In the records below, find every line that contains "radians" and list it.

· · ·

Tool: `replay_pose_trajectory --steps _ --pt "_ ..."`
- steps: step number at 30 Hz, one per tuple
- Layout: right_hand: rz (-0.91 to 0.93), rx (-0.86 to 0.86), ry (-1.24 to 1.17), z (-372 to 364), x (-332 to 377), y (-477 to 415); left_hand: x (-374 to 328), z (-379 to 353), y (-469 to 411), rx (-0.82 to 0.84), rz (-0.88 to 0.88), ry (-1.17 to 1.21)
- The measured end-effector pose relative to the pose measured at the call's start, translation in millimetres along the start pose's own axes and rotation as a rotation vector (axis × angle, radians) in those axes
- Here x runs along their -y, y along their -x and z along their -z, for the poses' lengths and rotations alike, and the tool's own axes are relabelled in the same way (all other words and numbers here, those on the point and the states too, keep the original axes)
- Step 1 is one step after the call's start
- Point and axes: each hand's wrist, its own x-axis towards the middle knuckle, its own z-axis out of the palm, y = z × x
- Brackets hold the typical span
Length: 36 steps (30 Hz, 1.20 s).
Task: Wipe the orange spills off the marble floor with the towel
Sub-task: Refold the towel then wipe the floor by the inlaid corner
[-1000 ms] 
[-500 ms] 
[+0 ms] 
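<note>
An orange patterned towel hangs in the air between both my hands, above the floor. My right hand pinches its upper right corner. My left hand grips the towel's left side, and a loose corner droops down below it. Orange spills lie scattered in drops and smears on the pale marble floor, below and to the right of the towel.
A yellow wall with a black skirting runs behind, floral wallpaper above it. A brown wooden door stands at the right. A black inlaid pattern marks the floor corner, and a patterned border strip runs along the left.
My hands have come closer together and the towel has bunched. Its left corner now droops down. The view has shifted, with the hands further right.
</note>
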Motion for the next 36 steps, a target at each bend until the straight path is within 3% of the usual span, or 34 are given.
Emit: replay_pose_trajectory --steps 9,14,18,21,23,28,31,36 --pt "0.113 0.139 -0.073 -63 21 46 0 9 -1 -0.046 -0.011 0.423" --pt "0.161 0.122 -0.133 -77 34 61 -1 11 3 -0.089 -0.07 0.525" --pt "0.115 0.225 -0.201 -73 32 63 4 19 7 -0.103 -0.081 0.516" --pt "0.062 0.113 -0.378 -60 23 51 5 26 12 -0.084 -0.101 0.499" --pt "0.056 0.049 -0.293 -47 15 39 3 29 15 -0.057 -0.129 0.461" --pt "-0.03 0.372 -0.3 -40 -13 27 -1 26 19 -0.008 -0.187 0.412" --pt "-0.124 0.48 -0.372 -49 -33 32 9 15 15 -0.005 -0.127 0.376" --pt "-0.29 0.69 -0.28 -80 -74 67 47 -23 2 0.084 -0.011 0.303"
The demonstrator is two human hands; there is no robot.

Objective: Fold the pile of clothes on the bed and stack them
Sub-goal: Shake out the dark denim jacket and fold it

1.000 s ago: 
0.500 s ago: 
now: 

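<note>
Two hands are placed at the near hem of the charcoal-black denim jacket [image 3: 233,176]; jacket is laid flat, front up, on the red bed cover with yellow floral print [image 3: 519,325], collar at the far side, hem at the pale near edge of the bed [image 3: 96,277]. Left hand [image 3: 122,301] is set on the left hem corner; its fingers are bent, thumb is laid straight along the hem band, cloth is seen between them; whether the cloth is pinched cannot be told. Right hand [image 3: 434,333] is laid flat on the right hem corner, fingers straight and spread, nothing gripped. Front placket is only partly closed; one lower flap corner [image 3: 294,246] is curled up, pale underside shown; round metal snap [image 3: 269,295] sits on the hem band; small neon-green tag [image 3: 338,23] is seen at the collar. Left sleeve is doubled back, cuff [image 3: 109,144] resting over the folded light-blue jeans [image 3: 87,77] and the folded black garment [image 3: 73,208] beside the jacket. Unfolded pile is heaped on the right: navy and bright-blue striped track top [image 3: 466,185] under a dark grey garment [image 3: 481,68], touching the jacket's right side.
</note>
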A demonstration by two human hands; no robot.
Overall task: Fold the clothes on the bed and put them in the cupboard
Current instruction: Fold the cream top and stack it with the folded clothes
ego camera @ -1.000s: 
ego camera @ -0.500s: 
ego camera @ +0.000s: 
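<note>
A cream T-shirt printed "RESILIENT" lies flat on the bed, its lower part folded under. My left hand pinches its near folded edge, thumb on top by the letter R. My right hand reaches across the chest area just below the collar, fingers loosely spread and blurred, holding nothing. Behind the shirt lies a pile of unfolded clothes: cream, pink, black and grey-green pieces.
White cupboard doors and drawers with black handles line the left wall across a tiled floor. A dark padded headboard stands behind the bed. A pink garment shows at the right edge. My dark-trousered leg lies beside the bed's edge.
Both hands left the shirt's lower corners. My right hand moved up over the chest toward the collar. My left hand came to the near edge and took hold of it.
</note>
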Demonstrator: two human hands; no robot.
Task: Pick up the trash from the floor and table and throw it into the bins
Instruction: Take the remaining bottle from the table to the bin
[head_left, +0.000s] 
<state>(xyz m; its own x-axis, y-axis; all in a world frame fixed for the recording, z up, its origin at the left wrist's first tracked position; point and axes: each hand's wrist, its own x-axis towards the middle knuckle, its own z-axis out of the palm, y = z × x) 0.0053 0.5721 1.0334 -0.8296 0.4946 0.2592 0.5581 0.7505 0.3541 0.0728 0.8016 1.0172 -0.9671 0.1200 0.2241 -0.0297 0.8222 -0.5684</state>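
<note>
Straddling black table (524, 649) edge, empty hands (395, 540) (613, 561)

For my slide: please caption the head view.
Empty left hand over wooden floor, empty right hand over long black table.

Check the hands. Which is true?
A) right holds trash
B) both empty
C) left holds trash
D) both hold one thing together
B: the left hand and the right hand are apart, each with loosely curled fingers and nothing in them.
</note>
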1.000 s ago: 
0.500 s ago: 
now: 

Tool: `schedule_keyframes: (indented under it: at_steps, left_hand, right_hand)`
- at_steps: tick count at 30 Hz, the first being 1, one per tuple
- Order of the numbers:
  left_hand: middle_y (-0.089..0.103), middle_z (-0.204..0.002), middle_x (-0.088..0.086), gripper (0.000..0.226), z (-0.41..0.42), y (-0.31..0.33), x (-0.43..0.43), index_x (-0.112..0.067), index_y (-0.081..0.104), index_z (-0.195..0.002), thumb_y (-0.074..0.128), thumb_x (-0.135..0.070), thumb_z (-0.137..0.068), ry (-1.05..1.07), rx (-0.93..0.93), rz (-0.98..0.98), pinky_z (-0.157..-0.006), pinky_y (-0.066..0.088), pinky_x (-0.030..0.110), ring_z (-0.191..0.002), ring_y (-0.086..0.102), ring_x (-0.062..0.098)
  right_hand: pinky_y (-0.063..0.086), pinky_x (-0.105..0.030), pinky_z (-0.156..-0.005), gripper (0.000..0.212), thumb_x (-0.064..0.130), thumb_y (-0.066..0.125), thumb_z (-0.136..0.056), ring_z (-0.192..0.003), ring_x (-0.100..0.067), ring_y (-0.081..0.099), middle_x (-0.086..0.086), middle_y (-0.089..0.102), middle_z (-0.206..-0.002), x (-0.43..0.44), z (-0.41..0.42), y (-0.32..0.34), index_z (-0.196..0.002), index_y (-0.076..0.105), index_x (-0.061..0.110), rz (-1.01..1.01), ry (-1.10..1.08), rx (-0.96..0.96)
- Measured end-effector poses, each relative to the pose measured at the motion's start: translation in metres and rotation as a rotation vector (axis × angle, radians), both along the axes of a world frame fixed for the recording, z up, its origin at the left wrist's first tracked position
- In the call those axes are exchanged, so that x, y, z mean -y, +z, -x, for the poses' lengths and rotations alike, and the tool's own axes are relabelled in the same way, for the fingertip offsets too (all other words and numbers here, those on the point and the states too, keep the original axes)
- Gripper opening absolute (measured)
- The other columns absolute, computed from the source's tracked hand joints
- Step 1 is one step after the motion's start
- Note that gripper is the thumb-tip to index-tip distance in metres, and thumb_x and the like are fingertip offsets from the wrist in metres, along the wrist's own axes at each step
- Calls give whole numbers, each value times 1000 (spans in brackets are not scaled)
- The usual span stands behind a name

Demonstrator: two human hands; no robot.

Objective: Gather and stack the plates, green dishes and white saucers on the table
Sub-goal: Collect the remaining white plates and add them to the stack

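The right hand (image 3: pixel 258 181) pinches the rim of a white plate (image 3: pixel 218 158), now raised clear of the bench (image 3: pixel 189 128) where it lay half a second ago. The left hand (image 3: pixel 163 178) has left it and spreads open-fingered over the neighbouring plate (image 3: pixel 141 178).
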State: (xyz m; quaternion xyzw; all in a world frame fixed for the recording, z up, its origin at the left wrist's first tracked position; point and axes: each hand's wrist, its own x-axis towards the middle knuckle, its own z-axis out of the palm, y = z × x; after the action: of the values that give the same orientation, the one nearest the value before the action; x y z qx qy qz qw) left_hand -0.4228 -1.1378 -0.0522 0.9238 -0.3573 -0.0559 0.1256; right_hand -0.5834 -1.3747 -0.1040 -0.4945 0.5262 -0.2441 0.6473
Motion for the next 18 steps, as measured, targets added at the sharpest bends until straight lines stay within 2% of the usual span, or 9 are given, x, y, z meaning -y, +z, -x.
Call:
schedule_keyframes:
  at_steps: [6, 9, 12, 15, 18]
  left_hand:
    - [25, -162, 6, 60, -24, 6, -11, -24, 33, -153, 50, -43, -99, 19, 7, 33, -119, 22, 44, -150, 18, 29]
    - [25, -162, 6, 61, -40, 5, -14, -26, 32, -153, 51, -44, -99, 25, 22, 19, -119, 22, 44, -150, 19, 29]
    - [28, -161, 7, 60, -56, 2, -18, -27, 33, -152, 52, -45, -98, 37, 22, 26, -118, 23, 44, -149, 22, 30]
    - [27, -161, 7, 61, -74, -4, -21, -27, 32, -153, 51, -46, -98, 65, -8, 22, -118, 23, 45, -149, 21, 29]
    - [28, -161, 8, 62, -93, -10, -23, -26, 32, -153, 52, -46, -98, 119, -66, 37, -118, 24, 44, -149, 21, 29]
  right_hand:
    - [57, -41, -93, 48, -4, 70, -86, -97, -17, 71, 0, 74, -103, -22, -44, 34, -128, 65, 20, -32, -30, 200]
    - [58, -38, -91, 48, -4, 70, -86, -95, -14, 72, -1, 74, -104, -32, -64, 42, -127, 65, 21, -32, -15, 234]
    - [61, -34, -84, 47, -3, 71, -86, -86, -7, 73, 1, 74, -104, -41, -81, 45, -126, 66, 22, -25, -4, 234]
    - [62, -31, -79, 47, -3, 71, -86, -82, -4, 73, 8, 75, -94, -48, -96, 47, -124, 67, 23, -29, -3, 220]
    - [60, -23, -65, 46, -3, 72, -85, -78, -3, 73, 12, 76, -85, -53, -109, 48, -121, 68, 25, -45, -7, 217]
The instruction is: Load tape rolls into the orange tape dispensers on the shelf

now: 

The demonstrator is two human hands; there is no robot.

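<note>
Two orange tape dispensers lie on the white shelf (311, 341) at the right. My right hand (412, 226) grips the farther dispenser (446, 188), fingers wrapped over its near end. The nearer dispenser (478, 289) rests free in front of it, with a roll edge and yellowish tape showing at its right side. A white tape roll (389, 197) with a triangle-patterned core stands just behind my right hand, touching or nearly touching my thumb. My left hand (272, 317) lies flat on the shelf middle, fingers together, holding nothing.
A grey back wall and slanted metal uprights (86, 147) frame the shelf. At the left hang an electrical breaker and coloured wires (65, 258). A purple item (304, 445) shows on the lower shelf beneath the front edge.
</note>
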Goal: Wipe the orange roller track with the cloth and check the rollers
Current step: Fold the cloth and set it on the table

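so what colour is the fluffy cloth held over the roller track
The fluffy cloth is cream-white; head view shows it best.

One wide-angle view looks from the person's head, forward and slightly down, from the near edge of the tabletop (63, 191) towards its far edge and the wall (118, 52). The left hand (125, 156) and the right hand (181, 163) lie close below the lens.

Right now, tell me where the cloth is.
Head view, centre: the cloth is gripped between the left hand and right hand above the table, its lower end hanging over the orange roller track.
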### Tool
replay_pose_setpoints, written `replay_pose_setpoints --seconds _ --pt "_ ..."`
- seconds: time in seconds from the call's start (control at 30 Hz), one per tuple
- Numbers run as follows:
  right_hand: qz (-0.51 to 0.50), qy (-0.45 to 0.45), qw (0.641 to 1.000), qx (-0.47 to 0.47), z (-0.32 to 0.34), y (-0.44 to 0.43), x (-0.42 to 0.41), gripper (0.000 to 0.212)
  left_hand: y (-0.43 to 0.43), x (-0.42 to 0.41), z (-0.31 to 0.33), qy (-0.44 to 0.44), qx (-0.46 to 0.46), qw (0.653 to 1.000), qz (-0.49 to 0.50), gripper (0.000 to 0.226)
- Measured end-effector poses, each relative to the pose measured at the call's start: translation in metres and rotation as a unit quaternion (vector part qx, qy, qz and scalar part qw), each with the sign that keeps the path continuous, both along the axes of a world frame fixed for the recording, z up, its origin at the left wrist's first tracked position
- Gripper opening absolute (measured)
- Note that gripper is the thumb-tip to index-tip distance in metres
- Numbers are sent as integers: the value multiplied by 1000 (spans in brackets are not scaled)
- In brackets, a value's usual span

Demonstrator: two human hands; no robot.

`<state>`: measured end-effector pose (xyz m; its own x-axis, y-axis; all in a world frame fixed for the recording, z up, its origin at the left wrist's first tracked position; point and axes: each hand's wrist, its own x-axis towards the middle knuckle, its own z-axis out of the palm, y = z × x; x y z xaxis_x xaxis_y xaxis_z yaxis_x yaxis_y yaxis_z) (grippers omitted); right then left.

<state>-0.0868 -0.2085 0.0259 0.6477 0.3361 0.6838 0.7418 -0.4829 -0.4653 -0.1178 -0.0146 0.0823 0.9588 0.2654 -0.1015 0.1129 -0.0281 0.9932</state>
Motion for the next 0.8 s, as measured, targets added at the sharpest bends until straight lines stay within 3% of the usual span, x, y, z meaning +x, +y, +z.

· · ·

### Your solution
- The measured end-effector pose relative to the pose measured at the call's start, translation in millimetres along the start pose's own axes and rotation as a rotation vector (axis × angle, radians) in those axes
- Measured end-effector poses, each relative to the pose measured at the motion's start: translation in metres and rotation as a rotation vector (axis × angle, radians), both along the axes of a world frame fixed for the recording, z up, its origin at the left wrist's first tracked position

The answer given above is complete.